Staying open and curious

Updated: Feb 6, 2023



We need to talk about the importance of being open and curious when it comes to inquiry and shadow work. This is often overlooked, and I would say the number one barrier for people doing this work is doubt which leads to overthinking. By doubt I mean not trusting what comes up for you and getting stuck in analyzing. This is nothing to be ashamed of really since we live in a culture that really reinforces conceptual analysis to the point that we are all completely divorced from our intuition.


Also, if you are on a spiritual path and have done some meditation, you may have been reinforcing the repression of thoughts like I had for many years. Most styles of meditation will teach you to ignore thoughts and just focus on an object like the breath, mantra, visualization, or the senses. If there are thoughts, you ignore them and go back to the object. This is good for building concentration and connecting with spaciousness, but learning to ignore thoughts will reinforce repression and make it more difficult to go within and connect with the shadow.
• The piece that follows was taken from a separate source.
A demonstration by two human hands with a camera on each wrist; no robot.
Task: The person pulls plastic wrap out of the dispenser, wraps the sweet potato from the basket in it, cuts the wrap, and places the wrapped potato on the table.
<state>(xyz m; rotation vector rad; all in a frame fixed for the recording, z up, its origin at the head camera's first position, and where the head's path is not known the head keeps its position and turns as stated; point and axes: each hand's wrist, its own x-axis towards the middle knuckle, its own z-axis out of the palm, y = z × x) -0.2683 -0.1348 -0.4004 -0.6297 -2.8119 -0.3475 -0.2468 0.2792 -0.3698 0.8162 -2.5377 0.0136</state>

Here is a a simple experiment to show you the kind of openness I’m referring to. This is what I do with my clients, and it may be difficult to do this in text. But let’s give it a try. If I ask you a simple yes or no question, notice how the answer just pops in.


Read this question to yourself: “Did you eat breakfast today?”


Notice that whatever answer, whether yes or no, just pops right in. You don’t have to go looking for it, debating with yourself, analyzing it to death. You just trusted the answer that came up, right? That’s how you stay open. This is crucial when doing inquiry.


If you have some preconceived notion when asking the question or doubt in your ability to do this, then the answer would not have come up or would have been more difficult to discern. The best way I can describe this is that we need to let the answers or words come to us. We’re so used to put in a lot of effort and willpower into our thinking, but all that effort is unnecessary here. In fact, this gets in the way of doing inquiry and shadow work. So instead, I suggest the view that the words are already here. They are in the body. We do not have to create an answer or figure it out. We just need to learn to listen to a part of us that may have been ignored for years and forgotten about. Its voice may be quiet at first, so staying open and curious is key. Let it come to you.


The words are personal to you, and the hardest part is to connect to the words because we are not used to being open and curious in this way when going within. I will go into more detail in other posts, but one very powerful inquiry we can use when we are triggered is to feel into the body and notice the contraction (front center of your body, like jaw, chest, belly). Then when you feel the contraction, ask yourself "what does this say about me?" and see what words come up. Another one is "what is the deficiency here?" — I want to really stress this: trust the first thing that pops in. Don’t doubt yourself. The answer will usually surprise you because we’re not consciously aware of our shadow, what’s beneath the surface. But we cannot allow what we are not aware of.